▶ _The task_
The data should be written out in full, exactly as it stands, and the pictures dropped.

________

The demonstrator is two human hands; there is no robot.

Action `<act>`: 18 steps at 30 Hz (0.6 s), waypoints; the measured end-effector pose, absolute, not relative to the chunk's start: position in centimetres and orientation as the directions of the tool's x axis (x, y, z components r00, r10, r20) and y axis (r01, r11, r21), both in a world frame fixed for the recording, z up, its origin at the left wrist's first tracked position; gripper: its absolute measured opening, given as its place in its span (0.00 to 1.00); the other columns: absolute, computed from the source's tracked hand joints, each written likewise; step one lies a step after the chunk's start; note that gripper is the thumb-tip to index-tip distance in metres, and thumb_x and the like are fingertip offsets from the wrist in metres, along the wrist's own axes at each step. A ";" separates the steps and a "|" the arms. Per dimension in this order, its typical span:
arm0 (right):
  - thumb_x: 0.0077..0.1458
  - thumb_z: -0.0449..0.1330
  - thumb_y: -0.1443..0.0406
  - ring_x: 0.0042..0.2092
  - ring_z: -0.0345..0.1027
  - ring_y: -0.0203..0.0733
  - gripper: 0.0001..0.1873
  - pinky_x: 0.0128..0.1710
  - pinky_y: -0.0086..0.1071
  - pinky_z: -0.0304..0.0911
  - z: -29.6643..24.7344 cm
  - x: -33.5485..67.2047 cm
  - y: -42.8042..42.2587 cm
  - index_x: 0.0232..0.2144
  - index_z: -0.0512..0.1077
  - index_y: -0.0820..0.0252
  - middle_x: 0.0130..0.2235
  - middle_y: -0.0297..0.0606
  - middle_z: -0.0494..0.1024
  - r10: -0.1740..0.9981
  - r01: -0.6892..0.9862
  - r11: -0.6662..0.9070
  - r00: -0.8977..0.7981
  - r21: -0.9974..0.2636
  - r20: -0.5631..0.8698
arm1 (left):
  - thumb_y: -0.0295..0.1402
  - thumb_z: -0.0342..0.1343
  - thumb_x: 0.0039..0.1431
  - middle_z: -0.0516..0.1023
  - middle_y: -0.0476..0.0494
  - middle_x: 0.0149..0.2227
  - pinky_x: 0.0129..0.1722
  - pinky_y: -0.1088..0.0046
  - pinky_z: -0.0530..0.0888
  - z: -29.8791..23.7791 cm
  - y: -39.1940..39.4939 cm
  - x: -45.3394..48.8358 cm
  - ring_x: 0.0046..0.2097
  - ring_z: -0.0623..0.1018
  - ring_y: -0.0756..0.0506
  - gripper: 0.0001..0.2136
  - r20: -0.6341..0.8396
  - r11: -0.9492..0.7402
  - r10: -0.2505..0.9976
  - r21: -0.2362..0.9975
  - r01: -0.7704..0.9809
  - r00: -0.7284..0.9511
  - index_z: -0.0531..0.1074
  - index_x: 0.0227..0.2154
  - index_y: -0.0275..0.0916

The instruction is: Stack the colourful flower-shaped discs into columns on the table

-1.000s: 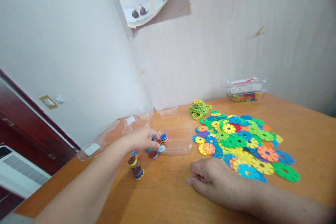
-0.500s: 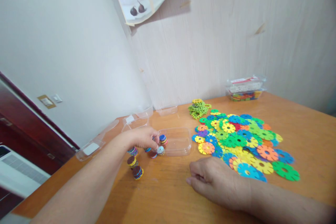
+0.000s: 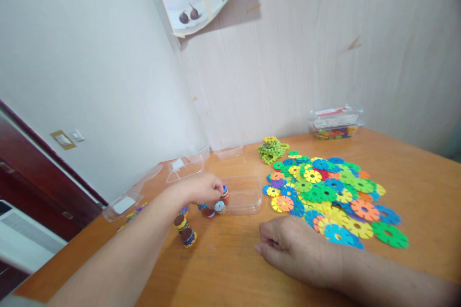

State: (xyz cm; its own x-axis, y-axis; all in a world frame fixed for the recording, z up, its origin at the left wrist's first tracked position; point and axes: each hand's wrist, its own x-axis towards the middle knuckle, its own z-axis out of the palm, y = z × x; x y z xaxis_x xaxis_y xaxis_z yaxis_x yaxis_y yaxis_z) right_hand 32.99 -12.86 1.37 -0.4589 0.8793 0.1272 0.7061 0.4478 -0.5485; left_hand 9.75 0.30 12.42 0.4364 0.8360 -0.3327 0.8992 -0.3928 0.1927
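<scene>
My left hand (image 3: 206,188) is closed in a pinch at a small stack of blue, yellow and pink discs (image 3: 225,193), which stands by the left side of a clear plastic tray (image 3: 248,207). The fingers cover part of this stack. A grey-topped stack (image 3: 220,207) and other small stacks stand just below the hand. Nearer to me are a brown and yellow stack (image 3: 181,223) and a brown-topped stack (image 3: 188,237). My right hand (image 3: 291,247) rests on the table, fingers curled in with nothing visible in them, beside a pile of colourful notched discs (image 3: 326,194).
Green interlocking pieces (image 3: 272,150) stand near the wall. A lidded clear box (image 3: 335,124) with coloured pieces is at the back right. Clear plastic lids (image 3: 187,168) lie along the left table edge, with some small pieces partly behind my left forearm.
My left hand has shifted slightly right and up, from above the grey-topped stack to the blue, yellow and pink one. The right hand has stayed in place.
</scene>
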 end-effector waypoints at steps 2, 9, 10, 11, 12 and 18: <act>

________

▶ _Answer space_
The demonstrator is two human hands; there is no robot.

Action `<act>`: 18 steps at 30 Hz (0.6 s), waypoints; the measured end-effector pose, absolute, not relative to the chunk's start: position in centimetres and orientation as the directions of the tool's x axis (x, y, z components r00, r10, r20) and y axis (r01, r11, r21), both in a world frame fixed for the recording, z up, its origin at the left wrist's first tracked position; gripper: its absolute measured opening, given as its place in its span (0.00 to 1.00); the other columns: absolute, computed from the source's tracked hand joints, each written likewise; step one lies a step after the chunk's start; note that gripper is the thumb-tip to index-tip distance in metres, and thumb_x and the like are fingertip offsets from the wrist in metres, along the wrist's own axes at each step. A ";" separates the steps and a "|" the arms. Per dimension in this order, its typical span:
arm0 (right):
  - thumb_x: 0.0077..0.1458
  - thumb_z: -0.0449..0.1330
  - thumb_y: -0.1443..0.0406
  - ring_x: 0.0042..0.2092
  - ring_z: -0.0345..0.1027
  - ring_y: -0.0203..0.0733
  - gripper: 0.0001..0.1873
  - pinky_x: 0.0128..0.1710
  - pinky_y: -0.0086..0.1071
  - pinky_z: -0.0304..0.0911
  - z: -29.6643..24.7344 cm
  - x: -33.5485..67.2047 cm
  - y: -42.8042..42.2587 cm
  - index_x: 0.0232..0.2144
  - index_z: -0.0512..0.1077
  - index_y: -0.0820..0.0252
  - middle_x: 0.0130..0.2235
  - middle_y: -0.0297..0.0606
  - middle_z: -0.0494..0.1024
  - r10: -0.1740..0.9981
  - r01: -0.6892..0.9862
  - r11: -0.6662..0.9070
  - r00: -0.8977..0.7981
  - r21: -0.9974..0.2636
  - r20: -0.5631..0.8698
arm1 (left):
  - thumb_y: -0.0295..0.1402
  - thumb_z: -0.0342..0.1343
  - thumb_x: 0.0039..0.1431
  - middle_z: -0.0516..0.1023
  - middle_y: -0.0476..0.0494
  - middle_x: 0.0149..0.2227
  - pinky_x: 0.0129..0.1722
  - pinky_y: -0.1088..0.0046
  - pinky_z: -0.0530..0.0888
  - z: -29.8791..23.7791 cm
  - y: -39.1940..39.4939 cm
  - x: -45.3394..48.8358 cm
  - ring_x: 0.0046..0.2097
  - ring_z: -0.0623..0.1018
  - ring_y: -0.0756..0.0506
  - gripper: 0.0001..0.2136
  - r20: -0.6341..0.8396
  - r11: -0.9492..0.7402
  - r10: -0.2505..0.9976
  - r21: -0.2362..0.9975
  - r01: -0.7704..0.9809
  - r00: -0.7284..0.9511
  - index_z: -0.0531..0.1074
  - index_x: 0.0227..0.2154
  - index_y: -0.0275..0.0916

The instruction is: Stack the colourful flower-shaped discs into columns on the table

-1.000s: 
-0.500s: 
+0.000s: 

State: (xyz cm; its own x-axis, y-axis; all in a world frame fixed for the recording, z up, its origin at the left wrist's first tracked position; point and axes: each hand's wrist, its own x-axis towards the middle knuckle, its own z-axis out of the palm, y = z × x; x y z xaxis_x xaxis_y xaxis_z yaxis_x yaxis_y yaxis_z) right_hand 32.99 -12.86 1.37 -0.4589 0.8793 0.1272 0.7061 0.4478 -0.5485; left_hand 9.75 0.30 12.42 0.4364 0.8360 -0.3327 0.8992 -0.3928 0.1927
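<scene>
My left hand (image 3: 206,188) is closed in a pinch at a small stack of blue, yellow and pink discs (image 3: 225,193), which stands by the left side of a clear plastic tray (image 3: 248,207). The fingers cover part of this stack. A grey-topped stack (image 3: 220,207) and other small stacks stand just below the hand. Nearer to me are a brown and yellow stack (image 3: 181,223) and a brown-topped stack (image 3: 188,237). My right hand (image 3: 291,247) rests on the table, fingers curled in with nothing visible in them, beside a pile of colourful notched discs (image 3: 326,194).
Green interlocking pieces (image 3: 272,150) stand near the wall. A lidded clear box (image 3: 335,124) with coloured pieces is at the back right. Clear plastic lids (image 3: 187,168) lie along the left table edge, with some small pieces partly behind my left forearm.
My left hand has shifted slightly right and up, from above the grey-topped stack to the blue, yellow and pink one. The right hand has stayed in place.
</scene>
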 end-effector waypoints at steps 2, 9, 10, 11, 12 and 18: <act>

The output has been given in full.